Scripting an Interface Reboot
My solution has 4 components: a cron job, two scripts, and a log file.
The Cron Job
SCRIPT=/root/int-toggle/toggle-physints.sh
*/2 * * * * root if [ -f "$SCRIPT" ]; then $SCRIPT; fi
Script #1
#!/bin/bash
# call int-toggle for all physical interfaces
LOGFILE=/root/int-toggle/toggle.log
interfaces="enp1s0 enp2s0 enp3s0 enp4s0" # replace this with your interface names
for interface in $interfaces; do
/root/int-toggle/int-toggle.sh $interface
done
# optional logging
# date=$(date +"%Y-%m-%d %H:%M:%S")
# echo $publishedDate: completed run | tee -a $LOGFILE
Script #2
#!/bin/bash
# toggle interface provided as arg until it works
LOGFILE=/root/int-toggle/toggle.log
log () {
local msg=$1
local timestamp=$(date +'%Y-%m-%d %H:%M:%S ')
local msg="$timestamp $msg"
echo $msg | tee -a $LOGFILE
}
remove_pid () {
[ -f "$pidfile" ] && rm "$pidfile"
}
interface=$1
pidfile=/tmp/toggle-${interface}.pid
if [ -f "$pidfile" ]
then
log "aborting on interface $interface. script already running."
exit 0
fi
trap remove_pid EXIT
touch "$pidfile"
start=$(date +'%Y-%m-%d %H:%M:%S')
status=$(ip link show $interface | grep -v link/ether | cut -d ' ' -f 11)
count=0
while [ "$status" == "DOWN" ]
do
((count+=1))
ifdown $interface
sleep 3
ifup $interface
sleep 3
status=$(ip link show $interface | grep -v link/ether | cut -d ' ' -f 11)
echo Try: $count\; Status: $status
done
msg="$interface up. Took $count tries. Started at $start"
if [ "$count" -gt "0" ]
then
log "$msg"
else
#log "$interface was already up. No action taken"
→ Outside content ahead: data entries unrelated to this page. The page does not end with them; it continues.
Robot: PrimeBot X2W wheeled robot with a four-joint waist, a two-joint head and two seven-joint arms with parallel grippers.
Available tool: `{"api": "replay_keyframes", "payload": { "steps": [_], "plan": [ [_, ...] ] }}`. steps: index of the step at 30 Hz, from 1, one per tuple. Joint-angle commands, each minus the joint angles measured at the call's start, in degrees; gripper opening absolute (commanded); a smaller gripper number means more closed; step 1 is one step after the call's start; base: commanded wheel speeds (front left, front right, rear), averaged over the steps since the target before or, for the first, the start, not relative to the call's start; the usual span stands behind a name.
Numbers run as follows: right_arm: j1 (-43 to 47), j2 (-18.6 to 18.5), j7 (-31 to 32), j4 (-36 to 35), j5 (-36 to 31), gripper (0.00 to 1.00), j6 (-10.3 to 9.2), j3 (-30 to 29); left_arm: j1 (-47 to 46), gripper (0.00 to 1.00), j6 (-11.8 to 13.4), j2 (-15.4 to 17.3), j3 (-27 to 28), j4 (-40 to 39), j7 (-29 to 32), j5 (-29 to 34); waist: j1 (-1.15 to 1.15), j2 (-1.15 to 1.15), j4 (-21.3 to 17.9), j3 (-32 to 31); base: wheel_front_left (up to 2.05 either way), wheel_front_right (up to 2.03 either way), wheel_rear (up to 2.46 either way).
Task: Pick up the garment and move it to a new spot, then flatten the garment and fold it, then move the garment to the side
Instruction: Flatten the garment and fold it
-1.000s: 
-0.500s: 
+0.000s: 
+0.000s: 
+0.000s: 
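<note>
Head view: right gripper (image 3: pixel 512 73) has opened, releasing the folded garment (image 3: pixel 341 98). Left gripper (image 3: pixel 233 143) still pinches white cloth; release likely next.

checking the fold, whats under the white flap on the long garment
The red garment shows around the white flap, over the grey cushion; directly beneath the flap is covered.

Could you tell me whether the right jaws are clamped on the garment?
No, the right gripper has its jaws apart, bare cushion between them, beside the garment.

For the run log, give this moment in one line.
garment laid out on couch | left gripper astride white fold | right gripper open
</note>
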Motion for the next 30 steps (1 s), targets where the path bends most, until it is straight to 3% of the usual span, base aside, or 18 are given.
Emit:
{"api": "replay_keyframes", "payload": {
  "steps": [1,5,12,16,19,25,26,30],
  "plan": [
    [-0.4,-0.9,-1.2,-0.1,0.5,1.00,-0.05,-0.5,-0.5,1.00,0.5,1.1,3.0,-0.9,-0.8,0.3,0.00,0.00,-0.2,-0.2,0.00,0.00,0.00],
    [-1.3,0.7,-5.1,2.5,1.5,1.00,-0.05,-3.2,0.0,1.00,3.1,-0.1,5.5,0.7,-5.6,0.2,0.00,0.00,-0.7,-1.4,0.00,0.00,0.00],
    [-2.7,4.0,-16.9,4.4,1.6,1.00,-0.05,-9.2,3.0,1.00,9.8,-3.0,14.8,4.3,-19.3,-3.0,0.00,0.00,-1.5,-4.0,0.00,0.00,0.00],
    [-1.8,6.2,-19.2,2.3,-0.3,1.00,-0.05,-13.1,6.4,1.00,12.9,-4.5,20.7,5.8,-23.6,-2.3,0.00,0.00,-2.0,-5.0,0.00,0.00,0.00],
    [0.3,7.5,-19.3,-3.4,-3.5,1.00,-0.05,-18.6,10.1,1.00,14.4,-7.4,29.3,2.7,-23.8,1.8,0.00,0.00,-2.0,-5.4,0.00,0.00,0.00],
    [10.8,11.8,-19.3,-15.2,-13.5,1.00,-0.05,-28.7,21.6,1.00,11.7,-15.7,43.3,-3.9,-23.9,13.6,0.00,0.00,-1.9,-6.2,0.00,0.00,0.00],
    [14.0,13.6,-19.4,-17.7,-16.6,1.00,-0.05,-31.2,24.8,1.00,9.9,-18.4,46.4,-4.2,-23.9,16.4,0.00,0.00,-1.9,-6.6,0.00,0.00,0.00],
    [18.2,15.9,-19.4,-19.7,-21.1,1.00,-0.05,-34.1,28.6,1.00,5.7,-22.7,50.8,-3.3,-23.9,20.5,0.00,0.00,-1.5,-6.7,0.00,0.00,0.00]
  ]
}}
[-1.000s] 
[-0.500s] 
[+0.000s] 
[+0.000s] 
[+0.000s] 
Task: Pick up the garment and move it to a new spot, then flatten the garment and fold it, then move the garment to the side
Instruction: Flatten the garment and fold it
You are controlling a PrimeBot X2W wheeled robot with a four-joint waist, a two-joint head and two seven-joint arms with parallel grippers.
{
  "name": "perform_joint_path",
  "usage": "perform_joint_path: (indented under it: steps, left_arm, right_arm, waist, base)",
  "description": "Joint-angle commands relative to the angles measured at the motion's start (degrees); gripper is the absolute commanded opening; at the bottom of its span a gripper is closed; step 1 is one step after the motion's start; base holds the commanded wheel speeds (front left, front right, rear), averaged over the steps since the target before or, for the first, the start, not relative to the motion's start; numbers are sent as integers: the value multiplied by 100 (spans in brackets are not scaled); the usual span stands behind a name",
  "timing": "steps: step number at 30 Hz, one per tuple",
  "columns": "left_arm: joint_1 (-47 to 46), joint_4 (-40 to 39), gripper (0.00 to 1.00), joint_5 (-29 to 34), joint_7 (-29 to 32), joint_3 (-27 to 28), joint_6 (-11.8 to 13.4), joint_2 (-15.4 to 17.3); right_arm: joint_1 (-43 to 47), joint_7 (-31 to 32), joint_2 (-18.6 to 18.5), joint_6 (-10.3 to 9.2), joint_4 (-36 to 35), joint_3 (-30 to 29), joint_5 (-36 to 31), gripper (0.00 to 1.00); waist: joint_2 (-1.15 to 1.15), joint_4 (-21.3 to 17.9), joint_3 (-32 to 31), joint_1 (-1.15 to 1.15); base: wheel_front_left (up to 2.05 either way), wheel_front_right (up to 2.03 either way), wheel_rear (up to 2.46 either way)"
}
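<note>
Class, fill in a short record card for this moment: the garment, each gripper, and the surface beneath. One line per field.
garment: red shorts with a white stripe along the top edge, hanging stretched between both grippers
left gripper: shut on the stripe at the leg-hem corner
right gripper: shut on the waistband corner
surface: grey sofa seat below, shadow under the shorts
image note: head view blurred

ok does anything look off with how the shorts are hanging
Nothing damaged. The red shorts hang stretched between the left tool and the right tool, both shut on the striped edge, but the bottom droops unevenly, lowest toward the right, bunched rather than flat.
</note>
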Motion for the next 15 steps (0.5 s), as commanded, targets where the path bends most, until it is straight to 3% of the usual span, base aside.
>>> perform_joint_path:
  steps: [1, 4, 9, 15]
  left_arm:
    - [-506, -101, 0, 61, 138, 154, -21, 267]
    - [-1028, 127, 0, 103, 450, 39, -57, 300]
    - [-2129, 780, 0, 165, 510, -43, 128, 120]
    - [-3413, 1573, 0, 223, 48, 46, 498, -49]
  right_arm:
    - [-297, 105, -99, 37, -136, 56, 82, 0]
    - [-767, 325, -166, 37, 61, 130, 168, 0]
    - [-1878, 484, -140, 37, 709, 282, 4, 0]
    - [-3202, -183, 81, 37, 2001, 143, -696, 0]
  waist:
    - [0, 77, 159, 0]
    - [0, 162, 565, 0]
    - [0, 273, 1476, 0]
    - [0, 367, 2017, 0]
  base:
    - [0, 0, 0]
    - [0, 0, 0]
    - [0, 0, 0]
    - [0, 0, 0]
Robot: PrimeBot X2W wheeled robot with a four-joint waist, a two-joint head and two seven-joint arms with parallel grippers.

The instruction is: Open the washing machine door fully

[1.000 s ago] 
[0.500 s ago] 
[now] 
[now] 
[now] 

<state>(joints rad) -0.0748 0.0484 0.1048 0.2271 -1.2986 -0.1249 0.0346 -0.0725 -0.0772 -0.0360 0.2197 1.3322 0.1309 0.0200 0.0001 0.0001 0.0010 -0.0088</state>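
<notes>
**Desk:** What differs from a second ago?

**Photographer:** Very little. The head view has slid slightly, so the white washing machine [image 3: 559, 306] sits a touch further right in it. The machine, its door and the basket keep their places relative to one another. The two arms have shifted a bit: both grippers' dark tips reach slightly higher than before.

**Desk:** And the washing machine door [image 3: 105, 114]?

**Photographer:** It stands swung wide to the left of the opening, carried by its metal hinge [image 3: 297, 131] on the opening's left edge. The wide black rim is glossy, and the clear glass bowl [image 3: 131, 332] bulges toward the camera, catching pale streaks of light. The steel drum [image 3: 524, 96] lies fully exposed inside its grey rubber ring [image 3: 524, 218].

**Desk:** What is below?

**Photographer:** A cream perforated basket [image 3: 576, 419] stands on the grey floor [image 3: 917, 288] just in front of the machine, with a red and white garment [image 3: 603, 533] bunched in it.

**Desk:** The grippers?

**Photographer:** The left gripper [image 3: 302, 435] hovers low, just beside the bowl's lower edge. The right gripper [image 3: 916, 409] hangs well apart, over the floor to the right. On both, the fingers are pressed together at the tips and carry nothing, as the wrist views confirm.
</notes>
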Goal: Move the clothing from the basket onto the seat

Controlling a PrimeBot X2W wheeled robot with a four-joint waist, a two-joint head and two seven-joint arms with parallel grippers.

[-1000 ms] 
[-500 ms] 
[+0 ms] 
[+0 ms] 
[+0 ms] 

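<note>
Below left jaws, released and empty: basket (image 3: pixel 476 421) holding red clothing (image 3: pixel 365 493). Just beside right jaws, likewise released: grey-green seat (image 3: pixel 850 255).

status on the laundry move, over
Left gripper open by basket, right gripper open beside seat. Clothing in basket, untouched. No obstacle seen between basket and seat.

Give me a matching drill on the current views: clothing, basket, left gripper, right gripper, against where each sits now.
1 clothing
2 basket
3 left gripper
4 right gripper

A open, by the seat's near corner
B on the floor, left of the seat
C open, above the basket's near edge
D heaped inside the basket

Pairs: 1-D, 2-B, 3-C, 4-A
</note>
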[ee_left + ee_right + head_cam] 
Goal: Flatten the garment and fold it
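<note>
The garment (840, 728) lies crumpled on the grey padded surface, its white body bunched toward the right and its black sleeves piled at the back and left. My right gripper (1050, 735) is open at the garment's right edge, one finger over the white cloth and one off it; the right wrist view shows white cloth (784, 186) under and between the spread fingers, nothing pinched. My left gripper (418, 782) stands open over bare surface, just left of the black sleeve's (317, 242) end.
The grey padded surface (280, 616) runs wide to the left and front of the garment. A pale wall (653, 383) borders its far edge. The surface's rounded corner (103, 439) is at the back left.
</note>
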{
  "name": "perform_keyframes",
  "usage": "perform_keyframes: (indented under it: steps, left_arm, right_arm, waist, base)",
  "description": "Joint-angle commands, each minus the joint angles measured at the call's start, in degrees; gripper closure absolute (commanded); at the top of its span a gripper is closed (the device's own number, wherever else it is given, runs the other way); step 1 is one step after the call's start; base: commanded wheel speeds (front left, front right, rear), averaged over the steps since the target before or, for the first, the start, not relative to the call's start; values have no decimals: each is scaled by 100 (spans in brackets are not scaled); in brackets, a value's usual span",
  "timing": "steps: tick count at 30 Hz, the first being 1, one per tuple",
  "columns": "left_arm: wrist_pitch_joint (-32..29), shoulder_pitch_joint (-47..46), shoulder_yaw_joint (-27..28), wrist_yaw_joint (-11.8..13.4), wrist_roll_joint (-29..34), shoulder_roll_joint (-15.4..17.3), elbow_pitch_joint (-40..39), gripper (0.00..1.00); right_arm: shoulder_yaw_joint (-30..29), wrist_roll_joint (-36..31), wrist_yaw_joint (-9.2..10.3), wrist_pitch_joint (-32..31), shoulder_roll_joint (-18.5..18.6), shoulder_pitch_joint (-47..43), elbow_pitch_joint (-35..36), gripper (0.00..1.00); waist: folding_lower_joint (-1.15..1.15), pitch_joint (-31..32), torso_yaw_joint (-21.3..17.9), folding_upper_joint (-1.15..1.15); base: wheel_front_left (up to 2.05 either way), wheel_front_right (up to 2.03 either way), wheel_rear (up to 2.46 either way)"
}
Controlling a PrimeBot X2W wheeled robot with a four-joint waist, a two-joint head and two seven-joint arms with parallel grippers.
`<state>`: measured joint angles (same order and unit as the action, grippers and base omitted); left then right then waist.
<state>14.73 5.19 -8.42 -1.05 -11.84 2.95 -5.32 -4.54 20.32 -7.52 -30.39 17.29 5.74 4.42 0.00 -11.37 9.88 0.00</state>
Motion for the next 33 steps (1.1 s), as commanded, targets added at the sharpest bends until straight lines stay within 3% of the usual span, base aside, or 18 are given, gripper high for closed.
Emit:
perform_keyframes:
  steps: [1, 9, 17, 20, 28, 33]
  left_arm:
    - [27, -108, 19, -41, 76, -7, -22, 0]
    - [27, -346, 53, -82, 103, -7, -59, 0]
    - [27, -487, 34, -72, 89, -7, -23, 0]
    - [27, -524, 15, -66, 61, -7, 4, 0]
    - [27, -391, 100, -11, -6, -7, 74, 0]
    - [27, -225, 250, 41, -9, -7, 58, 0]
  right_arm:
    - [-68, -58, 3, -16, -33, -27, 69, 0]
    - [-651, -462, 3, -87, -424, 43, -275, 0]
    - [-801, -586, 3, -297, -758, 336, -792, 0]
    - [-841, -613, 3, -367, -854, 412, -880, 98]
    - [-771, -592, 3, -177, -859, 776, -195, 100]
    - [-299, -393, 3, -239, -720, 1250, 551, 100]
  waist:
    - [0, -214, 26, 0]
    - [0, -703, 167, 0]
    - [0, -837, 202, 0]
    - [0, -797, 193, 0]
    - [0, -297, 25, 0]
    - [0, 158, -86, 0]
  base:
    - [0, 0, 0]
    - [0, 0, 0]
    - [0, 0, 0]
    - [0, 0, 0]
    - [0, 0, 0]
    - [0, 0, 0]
#echo $msg | tee -a $LOGFILE
fi
The Log File
# Sample Output
2023-08-10 15:26:01 enp1s0 was already up. No action taken
2023-08-10 15:26:01 enp2s0 was already up. No action taken
2023-08-10 15:26:01 enp3s0 was already up. No action taken
2023-08-10 15:26:01 enp4s0 was already up. No action taken